29 June 2014

Road Closed

A few Sundays ago after playing the service at the Lutheran church I had a "what's wrong with Holly Springs" conversation with two church members -- a "white" married couple I'll call Larry and Karen -- and the minister. Larry and Karen are highly civic-minded and active in the community. Larry holds political office and Karen serves on lots of committees.

Larry complained that the problem is "them" -- meaning the "black" members of the community. "Everybody's agreeable enough but when it comes to time to show up or donate money, you can't find 'em," he said.

"You look at the Farmer's Market down in Oxford. It's a big success. Everybody comes out and the farmer's make money. But here, you never see a black face at...." His wife, a member of the group that organizes the Holly Springs Farmer's Market, quickly but gently interrupted. "Our Farmer's Market is about 50/50..."

"Well, I'm just sayin'...." he added. "They come out for Bikers and Blues but that's about all and they won't help with the planning for that. And, of course, none of the white people come out to that because there's so many black people there.

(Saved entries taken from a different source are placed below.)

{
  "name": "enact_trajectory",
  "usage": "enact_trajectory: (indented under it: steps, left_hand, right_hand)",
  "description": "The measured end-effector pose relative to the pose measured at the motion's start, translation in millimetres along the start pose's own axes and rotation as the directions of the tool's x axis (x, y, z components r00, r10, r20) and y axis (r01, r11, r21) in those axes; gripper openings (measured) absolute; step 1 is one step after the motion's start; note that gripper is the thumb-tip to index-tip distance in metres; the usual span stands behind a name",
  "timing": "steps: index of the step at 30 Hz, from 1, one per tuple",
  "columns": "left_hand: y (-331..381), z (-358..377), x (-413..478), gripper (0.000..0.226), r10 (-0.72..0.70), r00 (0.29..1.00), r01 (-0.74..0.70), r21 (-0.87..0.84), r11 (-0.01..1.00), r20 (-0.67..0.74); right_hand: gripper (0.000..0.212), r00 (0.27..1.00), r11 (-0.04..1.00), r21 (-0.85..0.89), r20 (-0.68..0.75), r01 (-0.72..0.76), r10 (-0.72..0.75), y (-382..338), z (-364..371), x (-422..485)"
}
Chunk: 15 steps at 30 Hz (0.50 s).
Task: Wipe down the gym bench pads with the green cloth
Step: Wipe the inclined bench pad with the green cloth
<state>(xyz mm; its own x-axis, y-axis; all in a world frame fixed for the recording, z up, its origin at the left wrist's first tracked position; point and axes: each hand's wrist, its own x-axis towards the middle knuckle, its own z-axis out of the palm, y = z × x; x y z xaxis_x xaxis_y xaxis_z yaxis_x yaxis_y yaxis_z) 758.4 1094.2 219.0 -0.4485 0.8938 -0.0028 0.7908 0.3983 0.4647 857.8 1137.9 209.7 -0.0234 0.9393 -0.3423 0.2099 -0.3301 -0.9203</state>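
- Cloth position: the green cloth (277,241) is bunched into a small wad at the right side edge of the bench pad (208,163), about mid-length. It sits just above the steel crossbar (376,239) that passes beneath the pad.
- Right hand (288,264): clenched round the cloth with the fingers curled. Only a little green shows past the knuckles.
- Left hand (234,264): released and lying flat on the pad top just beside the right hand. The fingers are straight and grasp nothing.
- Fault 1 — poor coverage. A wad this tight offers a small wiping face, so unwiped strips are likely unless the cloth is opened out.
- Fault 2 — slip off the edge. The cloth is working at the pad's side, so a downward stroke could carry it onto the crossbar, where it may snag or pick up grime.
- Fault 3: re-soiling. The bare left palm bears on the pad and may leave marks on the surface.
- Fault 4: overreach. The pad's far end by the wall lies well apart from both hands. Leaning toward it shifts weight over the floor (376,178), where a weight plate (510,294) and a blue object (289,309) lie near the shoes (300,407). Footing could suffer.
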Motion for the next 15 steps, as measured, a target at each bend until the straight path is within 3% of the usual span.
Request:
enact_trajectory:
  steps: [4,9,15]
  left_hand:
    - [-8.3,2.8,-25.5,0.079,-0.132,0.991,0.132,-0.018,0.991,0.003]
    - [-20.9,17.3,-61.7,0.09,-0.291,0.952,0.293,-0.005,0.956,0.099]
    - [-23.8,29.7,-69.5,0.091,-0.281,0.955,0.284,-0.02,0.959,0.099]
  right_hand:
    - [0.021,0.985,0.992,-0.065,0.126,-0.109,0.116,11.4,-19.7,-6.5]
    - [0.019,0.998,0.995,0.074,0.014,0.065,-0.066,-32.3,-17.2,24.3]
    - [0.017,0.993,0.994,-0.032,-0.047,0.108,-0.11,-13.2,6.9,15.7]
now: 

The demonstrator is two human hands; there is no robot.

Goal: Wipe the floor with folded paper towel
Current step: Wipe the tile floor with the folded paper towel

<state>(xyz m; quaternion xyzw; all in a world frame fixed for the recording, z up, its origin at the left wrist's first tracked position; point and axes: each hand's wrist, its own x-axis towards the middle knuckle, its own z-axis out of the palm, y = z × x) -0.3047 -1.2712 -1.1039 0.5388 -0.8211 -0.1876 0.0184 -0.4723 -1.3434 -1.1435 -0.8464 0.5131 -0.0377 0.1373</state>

"And I know people are struggling economically but you can't rebuild a town with only the whites covering the cost of things."

He was quite worked up. I was feeling the same way. "I hear what you're saying. And it reminds me of conversations I've had with some black residents except when they say 'them', they're talking about white residents and they have a different set of criticisms." Karen blushed and Larry wore an expression of angry disbelief.

"Speaking as the perennial outsider," I added, "I think the "Us and Them" framing is one of Holly Springs' biggest problems. It keeps the community suspicious and divided."

The minister smiled and commenced a story about a white guy he knew once whose life was saved by a blood transfusion administered by a black physician. "We're all the same color in God's eyes," he said. "He sent his son to die for all of us."

There is a high Wall around this place that has stood and will stand for a long time. Like people everywhere, the residents of Holly Springs are imprisoned by their beliefs and the opinions that spring from these beliefs.

Whites believe Blacks are disinterested free-loaders. Blacks believe Whites have all the money. Black college staff and faculty believe black townies are uneducated ne'er-do-wells. Church-goers of all colors believe non-churched local residents are pathetic and uninformed and see themselves as under siege by a non-churched (in their opinion) majority of the U.S. These beliefs inform every decision and choice they make.

And there is no convincing them otherwise.

Just like people everywhere. Their minds are on lock-down and closed to new ideas.

The conversation with Larry, Karen and the minister went nowhere. Most conversations I've had here over the past 22 months have gone nowhere. A closed mind is the bane of this sojourner's existence, a ring of Hell. A closed road. When I'm driving my car and I see a "Road Closed" sign, I understand there is no passage, that I risk damage and injury to self if I disregard the sign.

I back it up and choose another road.